Vanda Pharmaceuticals said on November 18, 2025 that tradipitant produced positive results in trials aimed at preventing nausea and vomiting triggered by GLP 1 receptor agonists, a class of medicines now widely prescribed for type 2 diabetes and obesity. The company said it will evaluate an efficient development path toward regulatory approval and expects to initiate a Phase III program in the first half of 2026, positioning tradipitant as an adjunct to improve patient outcomes on GLP 1 therapy.

Nausea and vomiting are among the most common adverse effects that lead people to stop GLP 1 treatment before they receive the full clinical benefit. If tradipitant can safely reduce those symptoms, clinicians and public health experts say it could materially improve medication adherence and allow more patients to realize the metabolic and cardiovascular benefits associated with sustained GLP 1 treatment. Vanda framed the drug as addressing an unmet need in an expanding market for GLP 1 medicines, and highlighted the accuracy of estimates on patient discontinuation rates and projections for market growth as central to the commercial case.

The company disclosed plans to work with regulators and payers to streamline development, an approach that could accelerate patient access if Phase III results confirm earlier findings. For public health officials, the prospect of an effective supportive therapy raises questions about how to integrate such an option into care pathways, and how coverage decisions and pricing will influence equitable access. Policymakers must weigh the benefit of improved adherence against the potential for added cost and complexity in treatment regimens.

Community impact could be significant, particularly among populations already facing barriers to care. People with lower incomes and those in underresourced health systems are more likely to discontinue expensive therapies when side effects are burdensome. A tolerated adjunct therapy might narrow disparities in outcomes if it reaches patients in communities where sustained treatment has been hard to maintain. Achieving that outcome will depend on trial design, inclusive enrollment, and proactive payer policies.
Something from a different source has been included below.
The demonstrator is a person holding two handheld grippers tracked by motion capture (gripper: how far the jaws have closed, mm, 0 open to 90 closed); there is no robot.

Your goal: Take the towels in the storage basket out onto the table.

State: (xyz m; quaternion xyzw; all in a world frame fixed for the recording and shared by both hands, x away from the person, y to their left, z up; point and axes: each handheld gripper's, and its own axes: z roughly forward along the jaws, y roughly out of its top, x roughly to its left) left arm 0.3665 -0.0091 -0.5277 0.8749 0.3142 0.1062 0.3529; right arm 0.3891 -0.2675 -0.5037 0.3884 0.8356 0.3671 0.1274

Clinicians caution that regulatory success is not guaranteed, and the size of the GLP 1 market will influence how quickly tradipitant is adopted into clinical practice. The company’s emphasis on identifying an efficient development pathway reflects industry pressure to move swiftly in a crowded treatment landscape. Observers also note the need for robust safety data and real world evidence to ensure that benefit in controlled trials translates to diverse clinical settings.

As Vanda prepares for Phase III, stakeholders from patient advocates to regulators will be watching how the company balances speed with thorough evaluation, and whether the resulting therapy can meaningfully reduce treatment discontinuation while remaining accessible. The coming clinical program will determine whether tradipitant becomes a standard companion to GLP 1 therapies or another entrant in a crowded market with limited reach.